1. Problem statement - 4337 wallets cost more gas

Gas costs for interacting with and creating account abstraction wallets is too high. These gas costs are grouped into three main categories: accounts, simulation, and execution.

a. Account Gas: The cost of wallet deployment

To facilitate a userop an account abstraction wallet (as known as a ERC4337-compliant smart contract wallet) must be created via initCode (as seen in UserOperation.sol), or already exist. Normal account abstraction wallet functionality would check the existence of the wallet for the user. The below example from Soul Wallet shows the functions createWallet and getWalletAddress for wallet deployment and the deterministic address for the given input, respectively.

/**
  * @notice  deploy the soul wallet contract using proxy and returns the address of the proxy. should be called by entrypoint with useropeartoin.initcode > 0
  */
function createWallet(bytes memory _initializer, bytes32 _salt) external returns (address proxy) {
    bytes memory deploymentData = abi.encodePacked(type(SoulWalletProxy).creationCode, WALLETIMPL);
    bytes32 salt = _calcSalt(_initializer, _salt);
    assembly ("memory-safe") {
        proxy := create2(0x0, add(deploymentData, 0x20), mload(deploymentData), salt)
    }
    if (proxy == address(0)) {
        revert();
    }
    assembly ("memory-safe") {
        let succ := call(gas(), proxy, 0, add(_initializer, 0x20), mload(_initializer), 0, 0)
        if eq(succ, 0) { revert(0, 0) }
    }
    return proxy;
}

/**
  * @notice  return the counterfactual address of soul wallet as it would be return by createWallet()
  */
function getWalletAddress(bytes memory _initializer, bytes32 _salt) external view returns (address proxy) {
    bytes memory deploymentData = abi.encodePacked(type(SoulWalletProxy).creationCode, WALLETIMPL);
    bytes32 salt = _calcSalt(_initializer, _salt);
    proxy = Create2.computeAddress(salt, keccak256(deploymentData));
}

Example of a smart wallet factory having a method for wallet creation and wallet address retrieval.

The method getWalletAddress, though somewhat unrelated to gas, provides a factory method for deterministically deriving a wallet address. Further, it is important to note that a separate function _calcSalt is used to make calculation on that salt.
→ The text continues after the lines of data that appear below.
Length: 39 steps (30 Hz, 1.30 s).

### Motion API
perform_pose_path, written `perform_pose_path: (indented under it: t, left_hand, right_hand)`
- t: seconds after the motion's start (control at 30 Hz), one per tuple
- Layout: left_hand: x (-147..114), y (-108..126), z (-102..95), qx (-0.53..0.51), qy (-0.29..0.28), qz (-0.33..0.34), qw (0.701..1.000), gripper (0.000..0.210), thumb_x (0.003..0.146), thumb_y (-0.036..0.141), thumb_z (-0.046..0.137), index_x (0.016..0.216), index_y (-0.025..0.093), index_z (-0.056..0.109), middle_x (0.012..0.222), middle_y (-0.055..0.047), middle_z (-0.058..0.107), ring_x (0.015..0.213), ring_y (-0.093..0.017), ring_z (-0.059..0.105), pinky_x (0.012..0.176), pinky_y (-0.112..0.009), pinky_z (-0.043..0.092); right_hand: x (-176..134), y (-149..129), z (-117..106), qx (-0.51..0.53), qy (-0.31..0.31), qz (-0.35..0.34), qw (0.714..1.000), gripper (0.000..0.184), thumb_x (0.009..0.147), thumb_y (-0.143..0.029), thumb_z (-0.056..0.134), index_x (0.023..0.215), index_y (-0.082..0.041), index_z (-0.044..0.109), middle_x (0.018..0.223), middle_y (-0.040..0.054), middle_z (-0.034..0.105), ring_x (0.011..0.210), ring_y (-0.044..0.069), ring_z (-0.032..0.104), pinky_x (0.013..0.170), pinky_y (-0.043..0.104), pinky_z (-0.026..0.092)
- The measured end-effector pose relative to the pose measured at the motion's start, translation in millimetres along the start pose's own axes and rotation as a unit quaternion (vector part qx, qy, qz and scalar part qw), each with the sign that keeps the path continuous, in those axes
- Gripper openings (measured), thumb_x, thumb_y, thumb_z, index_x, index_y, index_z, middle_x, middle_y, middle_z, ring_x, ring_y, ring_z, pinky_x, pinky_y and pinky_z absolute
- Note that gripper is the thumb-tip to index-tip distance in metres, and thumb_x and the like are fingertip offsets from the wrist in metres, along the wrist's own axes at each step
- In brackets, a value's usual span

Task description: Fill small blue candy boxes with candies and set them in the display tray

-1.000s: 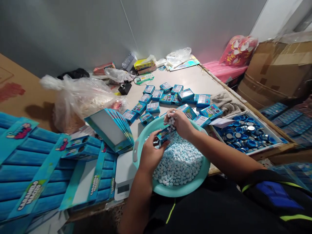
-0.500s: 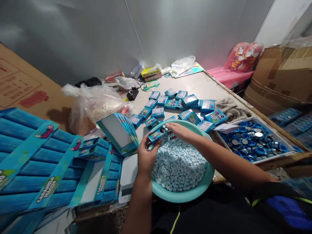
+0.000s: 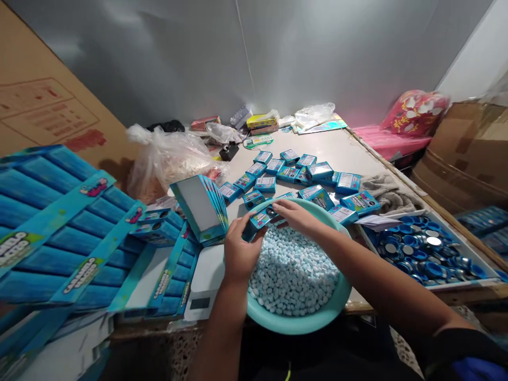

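My left hand (image 3: 242, 244) is wrapped round a small blue candy box (image 3: 262, 217), held tilted above the back left rim of a turquoise basin (image 3: 293, 324). My right hand (image 3: 296, 216) is closed against the box's right end, its fingertips beside a dark round opening in the top face. The rest of its fingers are partly hidden. Pale blue and white candies (image 3: 296, 275) fill the basin below both hands. Behind it, several similar blue boxes (image 3: 288, 173) lie loosely on the table.
Blue display cartons (image 3: 79, 222) are stacked at left, with folded cartons (image 3: 204, 209) and a white scale (image 3: 204, 283) nearer the basin. A white tray of blue-rimmed caps (image 3: 424, 248) and a grey cloth (image 3: 391, 193) lie at right. A plastic bag (image 3: 170, 161) stands behind.
The view has shifted, so the scene sits farther right. White candies at the box's opening are no longer visible there; a dark round opening shows beside my right fingertips.
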<state>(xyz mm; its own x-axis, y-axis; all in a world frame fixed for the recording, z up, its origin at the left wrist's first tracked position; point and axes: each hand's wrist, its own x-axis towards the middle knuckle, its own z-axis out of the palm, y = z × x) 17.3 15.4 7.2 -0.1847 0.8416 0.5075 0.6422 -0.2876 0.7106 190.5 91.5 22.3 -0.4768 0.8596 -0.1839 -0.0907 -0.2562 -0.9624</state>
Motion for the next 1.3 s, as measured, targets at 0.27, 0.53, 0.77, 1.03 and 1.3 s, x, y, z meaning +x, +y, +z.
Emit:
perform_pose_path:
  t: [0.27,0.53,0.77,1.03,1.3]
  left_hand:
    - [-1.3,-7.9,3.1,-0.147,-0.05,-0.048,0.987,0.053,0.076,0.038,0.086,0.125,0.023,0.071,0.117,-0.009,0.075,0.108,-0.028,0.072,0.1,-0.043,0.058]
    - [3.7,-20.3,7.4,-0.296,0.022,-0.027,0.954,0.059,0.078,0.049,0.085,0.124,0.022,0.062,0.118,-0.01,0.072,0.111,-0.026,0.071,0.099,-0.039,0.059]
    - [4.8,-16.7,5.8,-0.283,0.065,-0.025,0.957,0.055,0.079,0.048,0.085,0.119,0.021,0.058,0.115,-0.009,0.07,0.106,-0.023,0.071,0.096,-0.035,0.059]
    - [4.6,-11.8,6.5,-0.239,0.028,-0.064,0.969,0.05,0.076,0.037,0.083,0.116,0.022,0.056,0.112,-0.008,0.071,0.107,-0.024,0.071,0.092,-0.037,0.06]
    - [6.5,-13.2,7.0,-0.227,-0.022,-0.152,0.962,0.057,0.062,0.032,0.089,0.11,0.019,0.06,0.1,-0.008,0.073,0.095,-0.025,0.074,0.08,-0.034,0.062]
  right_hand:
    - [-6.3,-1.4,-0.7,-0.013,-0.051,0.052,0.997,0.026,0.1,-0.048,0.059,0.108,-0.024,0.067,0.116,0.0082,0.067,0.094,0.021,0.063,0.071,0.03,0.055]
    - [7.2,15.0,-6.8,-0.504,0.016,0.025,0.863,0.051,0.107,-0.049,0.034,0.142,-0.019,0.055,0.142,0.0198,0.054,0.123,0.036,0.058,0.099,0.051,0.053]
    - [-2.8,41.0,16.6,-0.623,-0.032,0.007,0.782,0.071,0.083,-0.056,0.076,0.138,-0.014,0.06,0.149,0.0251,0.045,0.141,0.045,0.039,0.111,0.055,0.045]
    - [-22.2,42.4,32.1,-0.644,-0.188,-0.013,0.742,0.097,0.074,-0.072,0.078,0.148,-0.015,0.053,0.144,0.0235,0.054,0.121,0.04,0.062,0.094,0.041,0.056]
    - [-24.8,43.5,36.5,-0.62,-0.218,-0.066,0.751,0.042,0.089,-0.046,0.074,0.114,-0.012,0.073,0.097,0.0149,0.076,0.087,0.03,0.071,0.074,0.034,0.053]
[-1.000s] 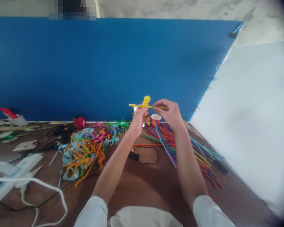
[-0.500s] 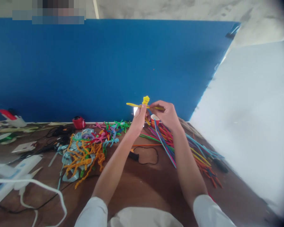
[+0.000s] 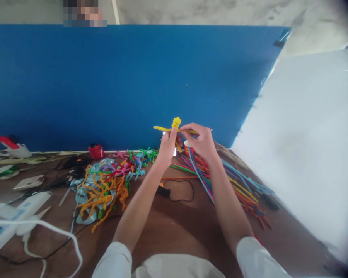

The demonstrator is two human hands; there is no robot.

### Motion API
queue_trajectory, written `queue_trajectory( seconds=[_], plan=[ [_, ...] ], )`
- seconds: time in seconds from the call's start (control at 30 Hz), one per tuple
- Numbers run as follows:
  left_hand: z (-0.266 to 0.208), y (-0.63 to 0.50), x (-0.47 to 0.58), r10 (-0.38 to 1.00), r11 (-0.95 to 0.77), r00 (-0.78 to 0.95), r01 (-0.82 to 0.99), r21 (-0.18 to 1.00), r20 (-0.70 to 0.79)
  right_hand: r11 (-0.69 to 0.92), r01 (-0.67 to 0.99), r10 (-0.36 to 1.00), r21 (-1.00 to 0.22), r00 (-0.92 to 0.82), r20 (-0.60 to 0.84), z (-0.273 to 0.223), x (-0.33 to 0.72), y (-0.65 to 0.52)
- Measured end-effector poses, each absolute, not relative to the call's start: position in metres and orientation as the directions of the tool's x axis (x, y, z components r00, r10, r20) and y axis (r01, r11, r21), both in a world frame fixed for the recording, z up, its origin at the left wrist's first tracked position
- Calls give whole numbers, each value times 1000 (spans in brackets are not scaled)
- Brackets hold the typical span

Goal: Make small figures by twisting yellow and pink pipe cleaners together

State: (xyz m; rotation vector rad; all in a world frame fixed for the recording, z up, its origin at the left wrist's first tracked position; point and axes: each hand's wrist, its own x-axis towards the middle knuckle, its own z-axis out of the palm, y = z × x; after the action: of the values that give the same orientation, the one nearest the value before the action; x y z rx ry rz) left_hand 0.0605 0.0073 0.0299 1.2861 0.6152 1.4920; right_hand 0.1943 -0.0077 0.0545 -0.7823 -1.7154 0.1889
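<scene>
Between my hands, raised above the far side of the table, is a yellow pipe-cleaner figure (image 3: 176, 122) with a coiled top and straight strands out to both sides. My left hand (image 3: 167, 147) is closed around its lower part, thumb just under the coil. One strand points left past that hand, and a short end shows below. My right hand (image 3: 199, 139) pinches the strand on the right between thumb and fingertips. Behind the hands stands a red and white paper cup (image 3: 188, 147), partly covered. A lit white screen behind my left hand is mostly hidden.
Pipe cleaners (image 3: 234, 181) in many colours lie under my right forearm. Left of my left arm is a heap of twisted pipe-cleaner figures (image 3: 104, 193). A black cable (image 3: 193, 191) loops mid-table. A power strip (image 3: 20, 216) and white cord lie at left; a blue partition (image 3: 127, 85) stands behind.
Both hands and the yellow figure appear shifted very slightly left in view. The grips look the same. The blurred person beyond the partition has moved to the right.
</scene>
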Motion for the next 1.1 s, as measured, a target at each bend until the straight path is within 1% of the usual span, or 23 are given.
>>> queue_trajectory(
  seconds=[0.1,0.17,0.27,0.43,0.5,0.6,0.7,0.77,0.87,0.93,1.0,1.1],
  plan=[
    [27,10,62,902,-353,114,-359,864,416,769,456,548,-448,-110,829,55,193,-8],
    [27,11,61,904,-353,108,-360,864,414,766,472,547,-436,-123,828,55,193,-8],
    [30,12,59,931,-303,76,-387,871,357,767,498,541,-405,-162,825,55,195,-8],
    [39,11,51,956,-187,115,-477,859,271,792,558,463,-246,-287,839,56,200,-9],
    [41,10,50,957,-149,143,-504,851,252,785,576,468,-226,-314,826,56,202,-10],
    [43,10,50,959,-96,183,-509,855,216,759,611,490,-227,-306,816,54,203,-9],
    [43,9,50,961,-112,163,-507,855,223,723,637,520,-269,-244,819,53,203,-8],
    [42,7,51,959,-163,124,-493,854,254,700,623,558,-349,-172,812,53,202,-9],
    [41,4,52,944,-247,84,-458,854,318,684,498,640,-533,-59,766,55,199,-11],
    [40,3,52,932,-297,60,-436,850,356,679,393,682,-621,-23,731,57,198,-13],
    [39,4,52,920,-349,24,-406,844,391,675,337,702,-656,-22,712,59,197,-15],
    [39,5,50,903,-408,-25,-365,837,429,675,326,708,-662,-38,705,60,198,-17]
  ],
)
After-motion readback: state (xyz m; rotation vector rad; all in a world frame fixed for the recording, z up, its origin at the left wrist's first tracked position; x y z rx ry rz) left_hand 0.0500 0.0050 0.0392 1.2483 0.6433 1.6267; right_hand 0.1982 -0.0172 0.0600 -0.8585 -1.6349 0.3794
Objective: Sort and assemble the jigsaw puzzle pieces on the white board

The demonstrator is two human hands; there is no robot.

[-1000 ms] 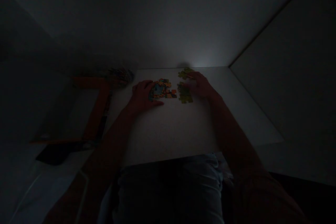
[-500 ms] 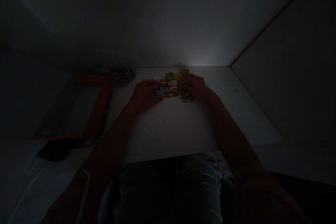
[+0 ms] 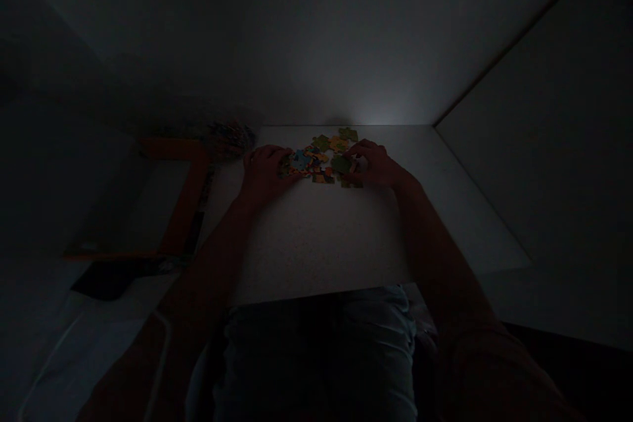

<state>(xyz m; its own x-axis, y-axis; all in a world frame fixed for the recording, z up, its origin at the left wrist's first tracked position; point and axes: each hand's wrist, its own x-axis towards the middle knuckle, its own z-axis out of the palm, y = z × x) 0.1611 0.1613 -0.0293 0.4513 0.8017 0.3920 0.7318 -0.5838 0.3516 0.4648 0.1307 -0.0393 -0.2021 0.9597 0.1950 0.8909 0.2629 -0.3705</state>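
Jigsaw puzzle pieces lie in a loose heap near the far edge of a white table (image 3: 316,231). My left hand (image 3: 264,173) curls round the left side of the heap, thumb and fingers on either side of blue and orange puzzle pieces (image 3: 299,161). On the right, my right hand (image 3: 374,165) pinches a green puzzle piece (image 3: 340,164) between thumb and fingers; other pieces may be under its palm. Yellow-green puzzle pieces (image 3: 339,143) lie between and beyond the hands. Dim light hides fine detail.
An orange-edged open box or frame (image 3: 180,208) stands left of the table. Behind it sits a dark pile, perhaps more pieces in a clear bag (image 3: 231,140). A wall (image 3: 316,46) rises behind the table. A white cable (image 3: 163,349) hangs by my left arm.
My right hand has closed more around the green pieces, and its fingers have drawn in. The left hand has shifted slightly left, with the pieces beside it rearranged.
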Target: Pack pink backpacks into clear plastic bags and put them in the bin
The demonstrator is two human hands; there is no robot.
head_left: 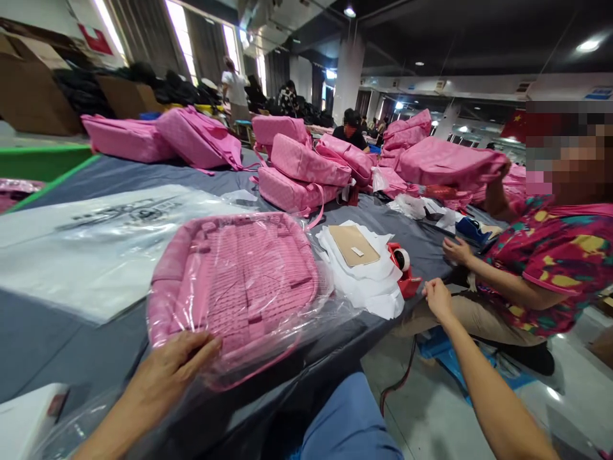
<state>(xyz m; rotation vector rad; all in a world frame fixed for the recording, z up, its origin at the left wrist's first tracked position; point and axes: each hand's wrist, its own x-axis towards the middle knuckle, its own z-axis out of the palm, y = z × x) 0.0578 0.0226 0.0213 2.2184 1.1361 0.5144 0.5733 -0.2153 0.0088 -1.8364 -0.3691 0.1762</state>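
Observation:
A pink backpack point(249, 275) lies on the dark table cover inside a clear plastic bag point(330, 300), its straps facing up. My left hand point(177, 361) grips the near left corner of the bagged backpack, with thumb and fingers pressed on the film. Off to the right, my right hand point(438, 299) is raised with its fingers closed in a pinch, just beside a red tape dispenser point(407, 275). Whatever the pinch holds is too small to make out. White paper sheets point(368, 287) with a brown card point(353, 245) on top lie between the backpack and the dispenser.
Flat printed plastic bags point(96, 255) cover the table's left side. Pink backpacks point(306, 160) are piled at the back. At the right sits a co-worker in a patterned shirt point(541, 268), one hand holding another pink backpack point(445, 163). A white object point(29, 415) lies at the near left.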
This last step, in some form, occurs on nearly all wallet factories.

The actual deployment cost for generating an account ranges from 100k to 1m gas. This range can be attributed to varying methods for deployment. These methods can be generalized to proxy non-proxy wallet deployment. Both deployment types have different advantages. It can also be noted that EOA users can often deploy a wallet interacting directly with the factory without an entrypoint or the owner being the msg.sender, thus enabling the possibility for free on-boarding via a relayer.

b. Simulation Gas: Validating the userop

The validation of a userop occurs at various points in the userop life cycle including: account, entrypoint, paymasters, account abstraction gui, bundlers, and builder. For purposes of calculating gas to be used the focus will be validation happening on behalf of the accounts and entrypoint only.

c. Execution Gas: Userop gas vs eoa gas comparison

The aforementioned categories are baked into the overall gas cost for executing a userop, this means a userop will inherently costs more than an EOA transaction. In fact, at the time of writing, a userop execution is an order of magnitude more expensive.

Userops necessitate the need for simulation and validation to support the 4337 ecosystem. The different actors in this ecosystem have varying needs such as: validating userop data, verifying matching deadlines, and verifying sufficient payment exists.

Because userops are inherently more expensive than EOA transactions, the ideal cost will always be the cost of the final execution. Using forge the transaction msg.sender can be fudged to be the entrypoint revealing the raw cost of executing the calldata via the wallet (Exec.call of figure 1a). In this sense, EntryPoint is the simulation and Wallet Proxy is the execution.